First Lady of Czechoslovakia
- In role 29 December 1989 – 20 July 1992
- President: Václav Havel
- Preceded by: Viera Husáková
- Succeeded by: Position abolished

Personal details
- Born: Olga Šplíchalová 11 July 1933 Žižkov, Prague, Czechoslovakia
- Died: 27 January 1996 (aged 62) Prague, Czech Republic
- Resting place: Vinohrady Cemetery, Prague
- Spouse: Václav Havel (1964–1996; her death)

= Olga Havlová =

Former First Lady of the Czech Republic

Olga Havlová (nee Šplíchalová; 11 July 1933 – 27 January 1996) was a Czech dissident, activist, and the first wife of Václav Havel, the last President of Czechoslovakia and first President of the Czech Republic. Havlová, the inaugural First Lady of the Czech Republic and final First Lady of Czechoslovakia, was the founder of the Committee of Good Will and a signatory of Charter 77.

==Early life==

Olga Havel was born in Žižkov, "one of the roughest, working-class districts of Prague", in a working-class family. She spent her childhood in a way typical for such a harsh environment.
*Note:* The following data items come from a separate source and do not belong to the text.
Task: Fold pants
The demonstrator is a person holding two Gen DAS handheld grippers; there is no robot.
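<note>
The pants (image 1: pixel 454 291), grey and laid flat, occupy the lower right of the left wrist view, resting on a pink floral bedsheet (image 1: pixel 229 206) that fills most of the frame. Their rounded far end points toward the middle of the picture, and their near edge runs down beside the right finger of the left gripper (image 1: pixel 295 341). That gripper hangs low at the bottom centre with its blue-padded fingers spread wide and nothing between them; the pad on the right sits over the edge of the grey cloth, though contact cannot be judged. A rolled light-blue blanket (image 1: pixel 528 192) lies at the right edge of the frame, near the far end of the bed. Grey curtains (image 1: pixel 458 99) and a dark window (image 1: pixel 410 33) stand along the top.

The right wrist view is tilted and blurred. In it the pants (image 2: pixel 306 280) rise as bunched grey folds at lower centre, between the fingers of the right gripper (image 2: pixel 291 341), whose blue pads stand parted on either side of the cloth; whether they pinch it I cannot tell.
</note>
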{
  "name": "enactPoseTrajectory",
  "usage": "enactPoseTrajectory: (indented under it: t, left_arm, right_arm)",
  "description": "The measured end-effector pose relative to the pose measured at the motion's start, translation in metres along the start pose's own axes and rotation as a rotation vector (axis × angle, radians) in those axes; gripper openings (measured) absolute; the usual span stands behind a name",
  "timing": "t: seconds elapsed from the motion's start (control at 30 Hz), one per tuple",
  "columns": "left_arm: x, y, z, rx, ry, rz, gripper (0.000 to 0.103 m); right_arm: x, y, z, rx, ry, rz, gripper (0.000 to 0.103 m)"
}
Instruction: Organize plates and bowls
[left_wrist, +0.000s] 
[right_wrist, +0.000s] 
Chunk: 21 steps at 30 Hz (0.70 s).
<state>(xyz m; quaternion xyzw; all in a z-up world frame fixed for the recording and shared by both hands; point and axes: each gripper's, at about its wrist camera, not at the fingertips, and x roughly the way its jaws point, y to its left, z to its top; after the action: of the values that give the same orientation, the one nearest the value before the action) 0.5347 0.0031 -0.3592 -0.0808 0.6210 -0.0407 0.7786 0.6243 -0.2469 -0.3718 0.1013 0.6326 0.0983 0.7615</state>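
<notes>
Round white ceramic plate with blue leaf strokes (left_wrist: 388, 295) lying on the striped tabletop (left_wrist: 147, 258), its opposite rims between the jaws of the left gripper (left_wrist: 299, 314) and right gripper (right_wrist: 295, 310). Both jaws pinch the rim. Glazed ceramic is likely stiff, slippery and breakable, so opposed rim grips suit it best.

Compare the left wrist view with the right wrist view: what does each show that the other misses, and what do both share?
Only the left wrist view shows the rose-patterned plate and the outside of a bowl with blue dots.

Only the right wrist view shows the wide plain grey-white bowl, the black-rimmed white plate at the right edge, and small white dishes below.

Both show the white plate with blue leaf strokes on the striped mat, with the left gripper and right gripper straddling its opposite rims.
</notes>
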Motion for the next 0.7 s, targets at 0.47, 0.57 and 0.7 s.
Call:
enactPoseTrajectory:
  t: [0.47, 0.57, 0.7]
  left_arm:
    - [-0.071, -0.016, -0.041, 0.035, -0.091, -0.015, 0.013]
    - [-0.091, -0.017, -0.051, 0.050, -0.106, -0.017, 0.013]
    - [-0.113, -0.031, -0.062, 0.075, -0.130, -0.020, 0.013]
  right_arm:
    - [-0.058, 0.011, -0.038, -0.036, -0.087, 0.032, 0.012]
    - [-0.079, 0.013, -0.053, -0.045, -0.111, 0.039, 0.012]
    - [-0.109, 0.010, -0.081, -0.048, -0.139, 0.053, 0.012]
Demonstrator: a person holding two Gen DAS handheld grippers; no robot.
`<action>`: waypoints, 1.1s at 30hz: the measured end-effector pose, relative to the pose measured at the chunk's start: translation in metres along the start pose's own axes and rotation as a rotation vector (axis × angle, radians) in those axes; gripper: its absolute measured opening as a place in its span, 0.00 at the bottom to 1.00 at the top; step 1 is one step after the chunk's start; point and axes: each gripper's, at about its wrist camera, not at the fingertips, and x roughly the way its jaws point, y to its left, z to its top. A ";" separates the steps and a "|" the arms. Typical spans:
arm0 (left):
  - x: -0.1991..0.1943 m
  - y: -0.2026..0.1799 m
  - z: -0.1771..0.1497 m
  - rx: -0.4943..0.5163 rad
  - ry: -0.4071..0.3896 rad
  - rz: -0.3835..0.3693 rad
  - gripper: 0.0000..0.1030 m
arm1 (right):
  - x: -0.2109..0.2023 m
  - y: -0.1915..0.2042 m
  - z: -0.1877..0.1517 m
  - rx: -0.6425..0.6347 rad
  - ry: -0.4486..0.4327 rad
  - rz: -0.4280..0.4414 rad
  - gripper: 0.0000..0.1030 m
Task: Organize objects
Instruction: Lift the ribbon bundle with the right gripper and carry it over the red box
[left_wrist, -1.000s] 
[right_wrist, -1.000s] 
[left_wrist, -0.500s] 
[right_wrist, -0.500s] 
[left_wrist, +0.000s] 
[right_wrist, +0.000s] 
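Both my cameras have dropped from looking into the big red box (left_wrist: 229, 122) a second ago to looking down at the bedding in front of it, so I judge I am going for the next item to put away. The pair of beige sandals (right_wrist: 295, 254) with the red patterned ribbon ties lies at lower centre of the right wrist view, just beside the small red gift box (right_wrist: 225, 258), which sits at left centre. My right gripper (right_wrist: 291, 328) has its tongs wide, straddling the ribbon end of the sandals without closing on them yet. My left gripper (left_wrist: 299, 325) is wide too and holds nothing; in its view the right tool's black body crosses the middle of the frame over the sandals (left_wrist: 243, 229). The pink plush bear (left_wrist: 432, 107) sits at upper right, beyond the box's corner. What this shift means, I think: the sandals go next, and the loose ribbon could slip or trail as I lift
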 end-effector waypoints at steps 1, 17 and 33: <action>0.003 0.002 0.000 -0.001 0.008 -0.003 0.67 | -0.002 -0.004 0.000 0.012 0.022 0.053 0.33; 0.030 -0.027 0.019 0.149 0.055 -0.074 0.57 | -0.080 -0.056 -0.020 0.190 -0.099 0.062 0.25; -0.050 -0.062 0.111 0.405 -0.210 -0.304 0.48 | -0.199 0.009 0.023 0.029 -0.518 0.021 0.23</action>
Her parents split up when she was six years old. In a large family, also including Olga's older sister Jaroslava's family (a single mother of five children), any free hand was useful. Therefore, it was obvious that Olga cared for her young nieces and nephews since her childhood. As a child, she also attended Milíčův dům (Milíč House in Prague) established by Přemysl Pitter. Olga used to spend a lot of time in libraries where she acquired her strong lifelong love of literature. Although her family's life was modest, Olga's mother used to take her children to cinema and theatre quite often. After graduation from secondary school, Olga became a trainee in the Tomáš Baťa factory, where she also worked afterward. In the course of working on a sewing machine, she lost four fingers on her left hand.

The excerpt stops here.